Sunday, November 16, 2014

Testing in pairs: The Global Day of Coderetreat

Global day of Coderetreat: a day to celebrate passion and software craftsmanship

A Coderetreat is like a master class for computer programmers. It is a chance to view programming as a craft that can be practiced and honed.  And like other crafts, the way you develop skill and creativity is to create limits, then use your creativity to accomplish the goal while working around the limits.

As an engineer, I am not primarily a programmer, although I have some level of skill, so this is not the typical view of programming, which is viewed more as a tool and a necessary evil. The effect is that improved competency is not valued, which leads to  inability to deal with dirty data, models that cannot be implemented, and results that cannot be reproduced.

Code retreat is build around the four principles of simple design, due to Kent Beck



  1. Runs all the tests
  2. Expresses every idea that we need to express
  3. Says everything once and only once
  4. Has no superfluous parts
The structure of the Coderetreat is six sessions where we work with Conway's Game of Life. For each session, we pair with a different partner. In addition, in each session we are to begin from scratch, and there is a twist to the rules.  The goal was never to actually implement the Game of Life (although in two cases we actually had all of the parts working and tested), but to spend time working with someone else on code.

Observations

1.  Pair programming.  This was my favorite aspect of the Coderetreat, pairing with six different people.  I figure there were two where I was generally more skilled, two where I was generally less skilled, and two where we were pretty much even. In every case our end solutions had very different designs as it was a combination of our different ways of looking at things and our experiences of having tried different designs in previous sessions, and the skill levels of the people involved.  When I worked with students, we would occasionally have a session where we worked together to solve a problem, and some of my students have commented that they found those sessions to be invaluable because they had a chance to watch how I worked and saw how I dealt with different types of problems.  But this time I did pair programming on people on a much more even footing and I get to experience it as well.  It showed in how we used different tools (although I was experimenting with a new IDE), how we solved problems in code and how we solved logic problems. 

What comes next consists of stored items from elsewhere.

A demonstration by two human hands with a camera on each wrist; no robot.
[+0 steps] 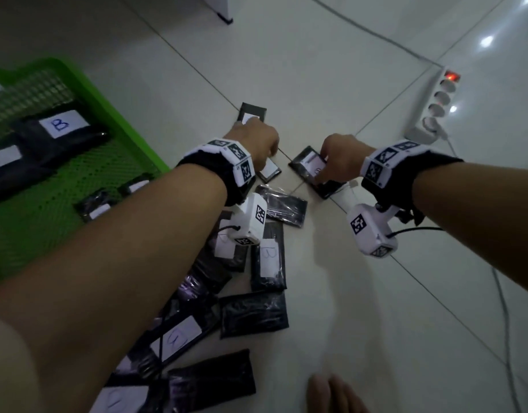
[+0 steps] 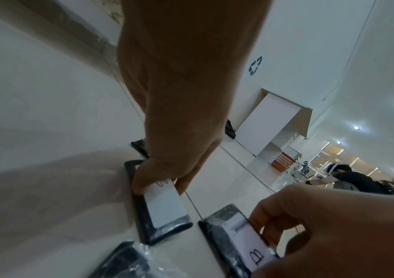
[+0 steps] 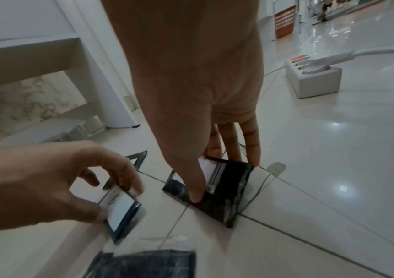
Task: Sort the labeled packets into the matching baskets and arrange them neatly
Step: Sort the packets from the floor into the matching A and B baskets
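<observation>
Pinching 2 floor packets, left hand on one, right hand on another, for lifting toward the basket.

A handwritten "B" stands on the white label of the black packet lying in the green basket. To the right of the basket, on the floor, a packet in the pile also bears a "B". In the left wrist view, the packet under the right hand shows a "B" on its label. A recycling symbol marks the white wall beyond. Other labels are too blurred to read.
</observation>
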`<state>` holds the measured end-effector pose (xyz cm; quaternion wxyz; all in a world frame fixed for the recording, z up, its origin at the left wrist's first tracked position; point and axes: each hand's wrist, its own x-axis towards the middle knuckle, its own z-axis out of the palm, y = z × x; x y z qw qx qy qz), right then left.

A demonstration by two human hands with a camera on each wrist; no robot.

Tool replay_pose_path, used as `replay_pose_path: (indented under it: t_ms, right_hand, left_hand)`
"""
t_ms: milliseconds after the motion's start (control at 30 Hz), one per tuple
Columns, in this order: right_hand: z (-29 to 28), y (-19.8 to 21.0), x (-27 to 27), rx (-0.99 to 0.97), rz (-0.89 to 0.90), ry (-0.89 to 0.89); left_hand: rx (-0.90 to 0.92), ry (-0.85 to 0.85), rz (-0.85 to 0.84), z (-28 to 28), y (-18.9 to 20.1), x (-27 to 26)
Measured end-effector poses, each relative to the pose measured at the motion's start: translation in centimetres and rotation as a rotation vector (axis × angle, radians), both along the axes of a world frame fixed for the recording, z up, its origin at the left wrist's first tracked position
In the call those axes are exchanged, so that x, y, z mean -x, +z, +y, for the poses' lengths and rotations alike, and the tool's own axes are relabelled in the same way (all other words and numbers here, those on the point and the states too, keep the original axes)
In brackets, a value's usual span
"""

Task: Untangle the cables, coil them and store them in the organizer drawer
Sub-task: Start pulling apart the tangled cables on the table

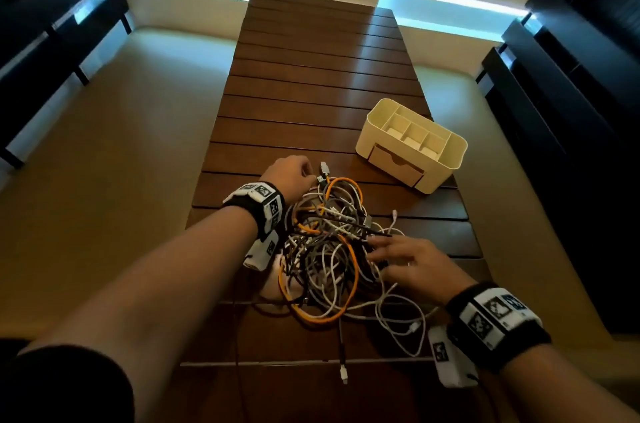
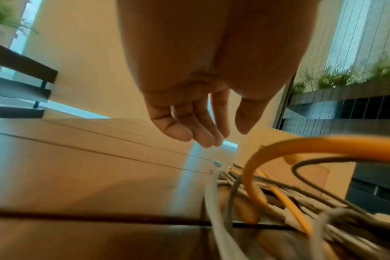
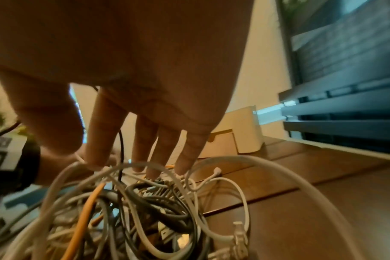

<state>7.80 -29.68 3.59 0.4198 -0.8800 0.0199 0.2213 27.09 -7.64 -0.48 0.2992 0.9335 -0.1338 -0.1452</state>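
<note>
**Tangled cables between both hands, organizer beyond**

Heaped on the slatted wooden table (image 1: 311, 83): a cable tangle (image 1: 332, 249) of white, grey, black and orange leads, all knotted together, none coiled. Beyond the tangle and to its right, apart from it: a cream desk organizer (image 1: 412, 145), upright, open top compartments showing nothing inside, wooden drawer (image 1: 396, 164) in its front pushed in.

From the head view alone: the whole layout, with the left hand (image 1: 289, 176) at the tangle's far-left edge by a loose USB plug (image 1: 323, 167), and the right hand (image 1: 408, 260) lying on the tangle's near-right side. Finger state of the left hand hard to read there.

From the left wrist view: left hand (image 2: 189, 98) relaxed, fingers (image 2: 203, 130) loosely extended above the table, holding nothing, an orange cable (image 2: 301, 146) arching just beside it.

From the right wrist view: right hand (image 3: 145, 88) spread, straight fingertips (image 3: 185, 167) touching white strands atop the tangle, nothing pinched. Visible only here: a clear network plug (image 3: 239, 234) at the tangle's near edge.
</note>
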Motion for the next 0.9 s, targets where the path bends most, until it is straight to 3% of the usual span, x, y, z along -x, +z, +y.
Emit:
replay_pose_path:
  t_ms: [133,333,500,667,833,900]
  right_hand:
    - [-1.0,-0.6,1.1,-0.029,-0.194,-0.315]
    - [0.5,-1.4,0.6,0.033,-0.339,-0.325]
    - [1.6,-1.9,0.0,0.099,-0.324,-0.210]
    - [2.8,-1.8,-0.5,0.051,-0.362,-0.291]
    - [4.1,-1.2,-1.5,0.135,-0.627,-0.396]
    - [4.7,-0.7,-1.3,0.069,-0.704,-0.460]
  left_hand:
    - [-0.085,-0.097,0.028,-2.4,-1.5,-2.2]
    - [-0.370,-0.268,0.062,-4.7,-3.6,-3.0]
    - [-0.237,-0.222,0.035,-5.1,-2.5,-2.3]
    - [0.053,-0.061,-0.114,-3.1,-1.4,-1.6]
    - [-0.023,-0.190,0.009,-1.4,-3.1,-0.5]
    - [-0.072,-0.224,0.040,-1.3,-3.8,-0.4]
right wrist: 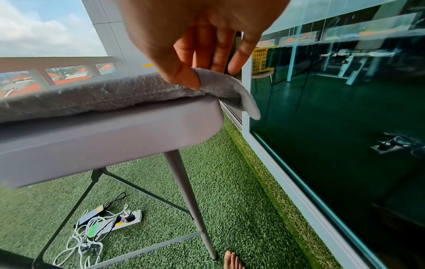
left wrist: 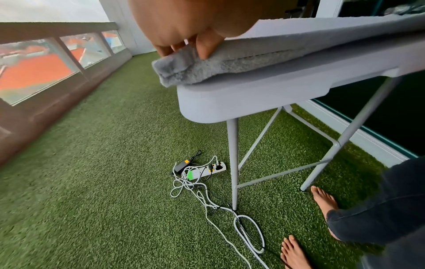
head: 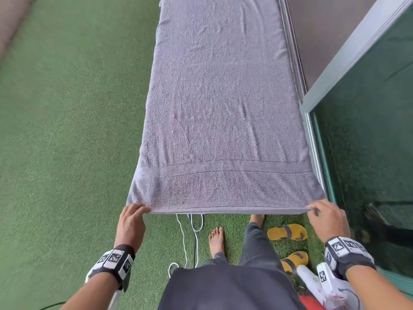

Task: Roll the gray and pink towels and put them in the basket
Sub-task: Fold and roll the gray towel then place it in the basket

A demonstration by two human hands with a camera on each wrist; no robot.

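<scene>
Pinching the near left corner of the gray towel (head: pixel 221 104), the left hand (head: pixel 131 222) has thumb and fingers closed on the hem, seemingly to keep that edge square for a first turn. Between the hands the towel lies flat along the table (left wrist: pixel 230 102), its near hem at the table's end, nothing rolled yet. At the right corner the right hand (head: pixel 327 217) nips the cloth between thumb and forefinger, lifting a small flap. A yellow crate (right wrist: pixel 262 61), perhaps the basket, shows dimly beyond.
</scene>
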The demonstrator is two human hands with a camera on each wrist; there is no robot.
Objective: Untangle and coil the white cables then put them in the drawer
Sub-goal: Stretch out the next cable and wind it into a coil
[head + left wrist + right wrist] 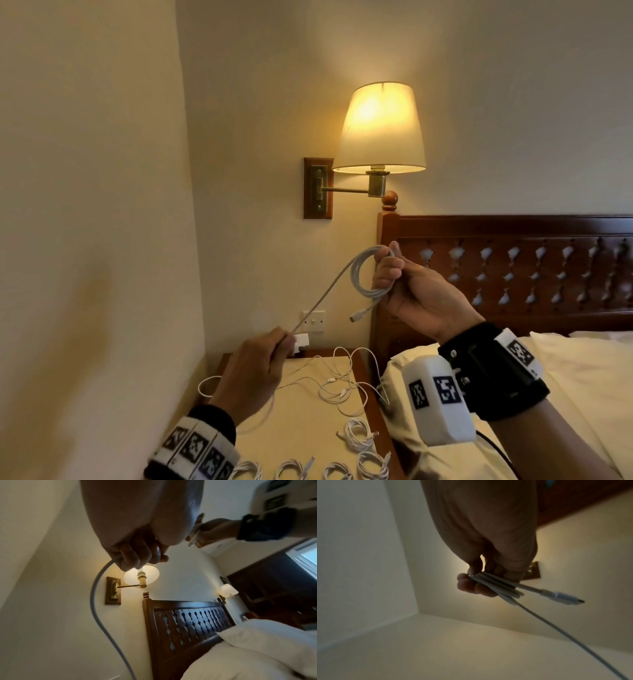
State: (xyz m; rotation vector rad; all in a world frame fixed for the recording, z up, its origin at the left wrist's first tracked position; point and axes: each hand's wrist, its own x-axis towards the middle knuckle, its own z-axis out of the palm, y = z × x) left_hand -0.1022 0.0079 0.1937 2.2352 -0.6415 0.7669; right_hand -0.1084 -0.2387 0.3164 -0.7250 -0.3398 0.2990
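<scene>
Head view: the right hand [407,291] is raised before the headboard [513,270], its fingers [385,274] curled round several finished loops of a white cable [363,277], with a plug [358,314] hanging from the bundle. From the loops a taut strand runs down-left to the left hand [253,370], whose fingers are curled and pinch it. The right wrist view confirms the clamp: loops stacked between thumb and fingertips [467,584]. Below, on the nightstand [301,428], a tangle [339,383] of loose cables is not yet sorted, while several coils [359,435] lie finished along the near edge. No drawer is visible, so I judge the task roughly midway: this coil nearly wound, the tangle and all stowing left.
</scene>
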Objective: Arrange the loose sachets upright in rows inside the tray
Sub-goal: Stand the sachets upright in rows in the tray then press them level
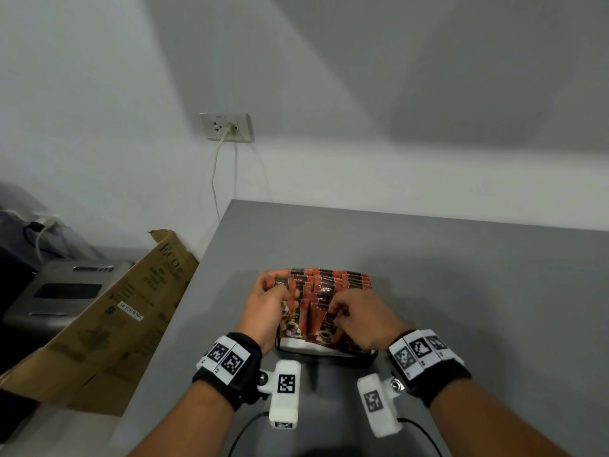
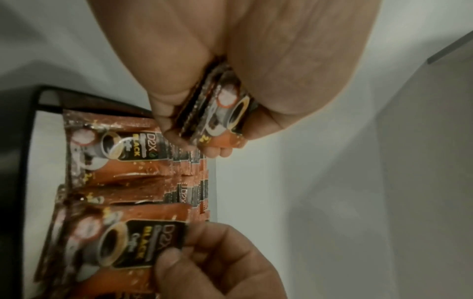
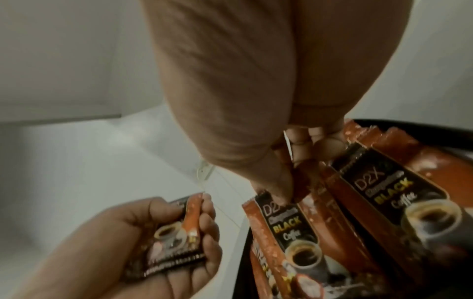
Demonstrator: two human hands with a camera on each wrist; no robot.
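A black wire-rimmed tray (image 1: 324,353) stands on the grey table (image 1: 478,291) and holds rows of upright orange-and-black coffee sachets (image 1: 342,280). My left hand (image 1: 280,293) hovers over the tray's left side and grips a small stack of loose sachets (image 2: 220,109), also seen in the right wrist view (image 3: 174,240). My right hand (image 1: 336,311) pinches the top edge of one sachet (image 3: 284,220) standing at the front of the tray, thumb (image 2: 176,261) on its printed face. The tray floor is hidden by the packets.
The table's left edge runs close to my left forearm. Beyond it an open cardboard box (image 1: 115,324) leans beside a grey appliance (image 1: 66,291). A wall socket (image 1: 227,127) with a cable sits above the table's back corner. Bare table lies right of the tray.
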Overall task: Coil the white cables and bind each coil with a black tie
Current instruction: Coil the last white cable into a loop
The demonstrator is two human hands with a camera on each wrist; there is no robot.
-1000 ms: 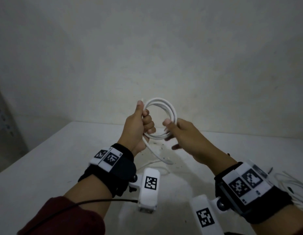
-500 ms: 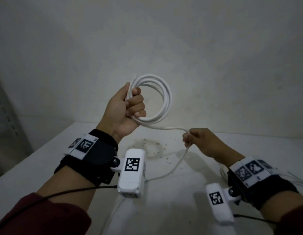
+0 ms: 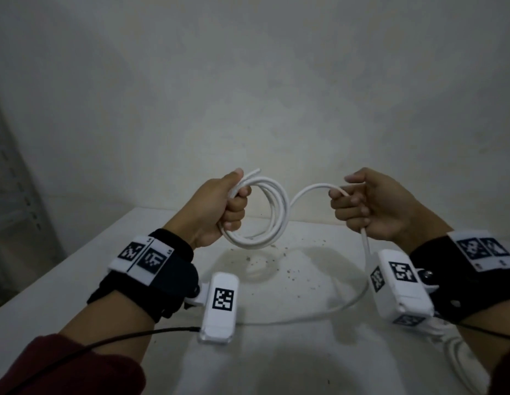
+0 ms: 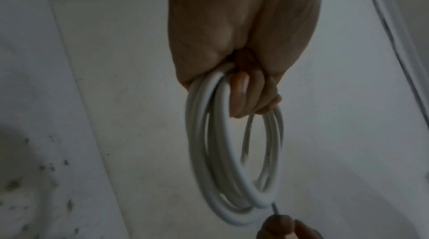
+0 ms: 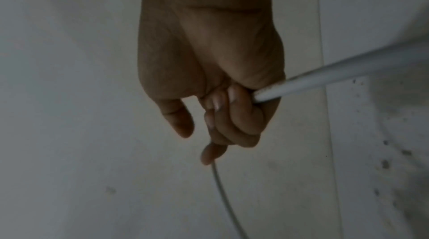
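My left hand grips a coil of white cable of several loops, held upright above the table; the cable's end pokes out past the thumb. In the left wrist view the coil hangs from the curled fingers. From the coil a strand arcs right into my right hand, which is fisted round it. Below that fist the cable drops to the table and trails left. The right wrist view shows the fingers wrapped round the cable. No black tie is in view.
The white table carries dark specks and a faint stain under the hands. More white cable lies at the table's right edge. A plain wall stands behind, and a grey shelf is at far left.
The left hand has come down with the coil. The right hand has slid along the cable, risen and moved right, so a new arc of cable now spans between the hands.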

2.  Test driven development (TDD). I've heard of the concept before, and I have even contributed to a unit test framework, but I've never really done it.  What TDD did was to encourage more modular code. It also forced us to put more thought into our design, as we had to consider what information was required an in what format to do what we needed.  In one session, one member of the pair would write tests and the other would write the code, and the two were not allowed to communicate. As the one writing the tests, since we could not otherwise communicate, I realized that in writing the tests I was forcing a set of data structures and a design in my tests.

3.  Throwing away dsigns.  We started each session with a clean code base. What it meant was that we did each session using the lessons from what went before.  The first two sessions we did not get much progress, but the third was the one where we made the most progress, as we basically learned from the combined mistakes made over the first two sessions and designed the tests with the past problems faced in mind, and the solution was fairly easy after that.  That was good because the next three sessions were the ones with the wierder twists.

4.  New languages.  Python is by far my strongest language, but I did one session in Clojure and one session with Java.  In both cases I learned a lot about how people set up their tools and the idioms they used, which were different than what you see in standard texts.

5.  Dealing with constraints. There were three weird twists. One was mute pairs, one was limitations on the size of methods, one was no use of conditional statements.  Mute pairs forced the design to be simple and clear (especially difficult because we did it in Clojure, which I barely can say I know without the aid of a book in front of me), the size of methods led us to generate very ugly method/class hierarchy to deal with the extreme restrictions, no conditionals lead to a range of creative hacks.  This has an effect similar to a lot of exercises done in the creative arts, adding constraints is one way of encouraging more creativity.

This was a valuable experience. Most of the people there had computer science backgrounds, and pairing with them taught me a lot.  And I was somewhat glad to know I could add to people's knowledge base as well.